Album released this week in… 1970: Led Zeppelin – Led Zeppelin III

Led Zeppelin IIIANYONE who knows rock music knows Led Zeppelin. If they haven’t listened to them consciously they are aware of their impact on the face of rock. They’re often cited as one of the progenitors of heavy metal and they retain a constant presence on the rock scene, whether in homages, solo works or, more recently, the re-issuing of their four big, eponymous, albums. It’s almost insane to tackle anything related to them as everyone knows so much already but Led Zeppelin III is close to my heart for two reasons. It’s the first Led Zeppelin album I bought a physical copy of after having been bored to death of “Greatest Hits” compilations. As well, the majority of the songs that appear on this album, and it’s successor Led Zeppelin IV, were written by Robert Plant and Jimmy Page on a getaway to a little cottage called Bron-Yr-Aur which is three miles north of Machynlleth, 30 minutes away from the place I called home for three years as a university student. It’s also a damned good album.

The musicians of Led Zeppelin have always been vocal about their influences, citing many particular musicians, and the bulk of these reside in blues and folk music. On previous albums there had always been audible influences in their songs but it is with this album that they pay a true homage to those musicians. The music is mostly stripped back with simple arrangements and very few heavy guitar sounds which invokes a folk-esque feel to the album throughout.

Jimmy Page has said that the reason that he and Robert Plant went to Bron-Yr-Aur in the first place was to get away from the constant pressures of touring, the first two album tours meant that they were always on the go. This more relaxed tone definitely shows through on the album and it feels a lot less bombastic than the first two.
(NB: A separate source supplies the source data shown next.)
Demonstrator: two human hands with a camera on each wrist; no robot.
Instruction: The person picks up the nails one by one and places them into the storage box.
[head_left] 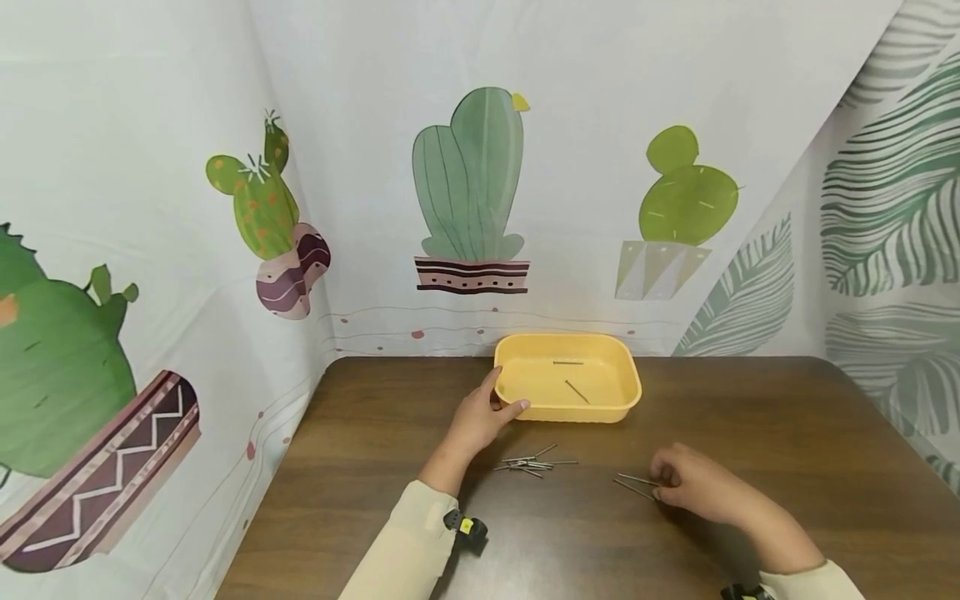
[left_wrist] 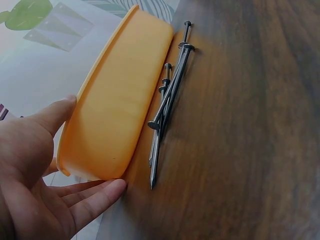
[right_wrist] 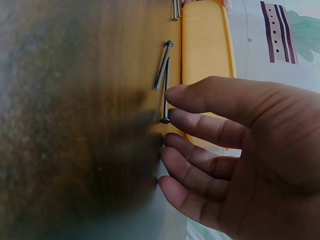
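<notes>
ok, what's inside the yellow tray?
Inside the yellow tray, head view shows one nail toward the far side and a second nail nearer the front. The inner face of the front wall, and perhaps floor against it, is hidden; wrist views show only the outside.

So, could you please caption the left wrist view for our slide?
Left hand gripping a yellow tray beside a pile of nails.

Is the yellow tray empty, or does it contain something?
Not empty: the head view shows two nails lying inside the yellow tray.
</notes>
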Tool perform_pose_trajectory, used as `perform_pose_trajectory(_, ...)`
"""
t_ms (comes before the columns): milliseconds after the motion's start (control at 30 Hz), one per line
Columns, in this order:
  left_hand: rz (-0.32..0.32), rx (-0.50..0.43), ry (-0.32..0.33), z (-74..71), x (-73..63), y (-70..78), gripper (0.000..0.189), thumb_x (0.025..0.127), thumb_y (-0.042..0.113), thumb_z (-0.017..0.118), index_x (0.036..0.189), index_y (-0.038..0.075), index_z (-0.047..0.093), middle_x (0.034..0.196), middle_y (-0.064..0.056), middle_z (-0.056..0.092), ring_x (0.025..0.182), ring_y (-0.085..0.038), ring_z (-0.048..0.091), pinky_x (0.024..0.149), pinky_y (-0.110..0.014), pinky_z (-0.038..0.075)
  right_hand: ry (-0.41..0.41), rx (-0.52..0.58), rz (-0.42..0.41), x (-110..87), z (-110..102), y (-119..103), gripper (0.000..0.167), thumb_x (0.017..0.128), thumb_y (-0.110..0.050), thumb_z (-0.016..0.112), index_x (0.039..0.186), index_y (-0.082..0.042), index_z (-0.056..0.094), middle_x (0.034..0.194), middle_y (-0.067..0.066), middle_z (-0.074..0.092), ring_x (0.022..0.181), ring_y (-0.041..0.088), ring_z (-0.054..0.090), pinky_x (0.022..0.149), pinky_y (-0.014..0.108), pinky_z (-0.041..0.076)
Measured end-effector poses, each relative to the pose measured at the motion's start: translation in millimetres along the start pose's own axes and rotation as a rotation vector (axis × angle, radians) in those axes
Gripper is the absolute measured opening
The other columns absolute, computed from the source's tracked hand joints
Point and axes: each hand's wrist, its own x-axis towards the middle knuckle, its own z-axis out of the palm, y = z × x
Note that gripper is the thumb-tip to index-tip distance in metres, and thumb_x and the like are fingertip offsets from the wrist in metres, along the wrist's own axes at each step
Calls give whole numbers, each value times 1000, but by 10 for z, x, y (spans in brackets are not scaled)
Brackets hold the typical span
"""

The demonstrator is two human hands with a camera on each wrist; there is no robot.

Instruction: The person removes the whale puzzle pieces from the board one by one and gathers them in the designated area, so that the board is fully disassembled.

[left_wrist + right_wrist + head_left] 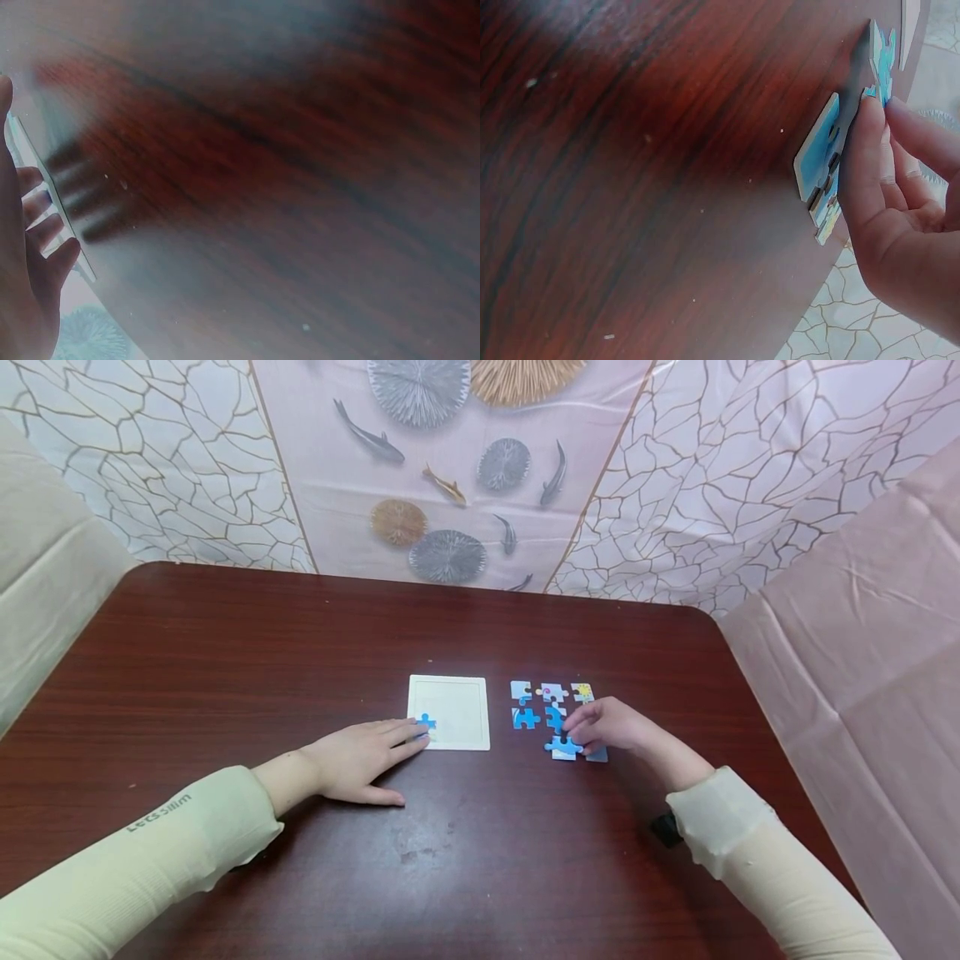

The album starts innocuously enough with “Immigrant Song”, something which has been played to death by many different sources, but quickly drops down into “Friends”, which is a much more subdued song, with swelling strings accompanying a minimal arrangement of guitar and vocals with as little percussion as possible. The album just goes from there with as little heavy metal as possible. The folk songs of “Gallows Pole” and, the misspelled, “Bron-Y-Aur” stomp and the blues songs of “Since I’ve Been Loving You” and “Hats Off to [Roy] Harper” show a Zeppelin we just hadn’t seen on their first two albums. There are some heavy metal songs in here, it wouldn’t be Zeppelin without them, “Out on the Tiles” and “Immigrant Song” both are more reminiscent of the first two albums but it’s different this time around. The first two albums were heavy metal songs with blues/folk interspersing them but it’s the other way around on this album. Plus, where before the first two were driven by the heavier songs, this album is, almost content to sit back and show the audience what Led Zeppelin can do when they’re more comfortable and relaxed. With the exception of “Immigrant Song” all the songs on Led Zeppelin III are more laid back. By no means are they chilled out, you wouldn’t play this music in the background of a fancy restaurant, but they’re more down-tempo or, where they race a little bit, are more stripped back than their predecessors.

The danger with this album, however, is that it doesn’t have enough bombast. With the album feeling more subdued than the first two, it does sometimes feel as if Zeppelin had gotten a bit tired of the constant touring and were ready to hang up their instruments. It sometimes feels like a last, tired punch. The energy is still there but it’s not as hungry as the first two albums. Thank goodness we were proved wrong when Led Zeppelin IV came out. This album took the best parts of all their predecessors and combined it into, what many regard as, the finest Zeppelin album to be released.

Retrospectively Led Zeppelin III can sometimes feel like a stepping stone to Led Zeppelin IV but it is by no means just that. Despite it being a little too subdued it definitely feels like a fresh album. To someone listening at the time they may have despaired that Zeppelin were losing their way but this isn’t a different Zeppelin. This is just a Zeppelin trying to get back to what made them musicians in the first place just with a fresh coat of paint. It’s something many bands have tried to do since and haven’t come anywhere near to the success that is Led Zeppelin III. It still remains my favourite Zeppelin album to date.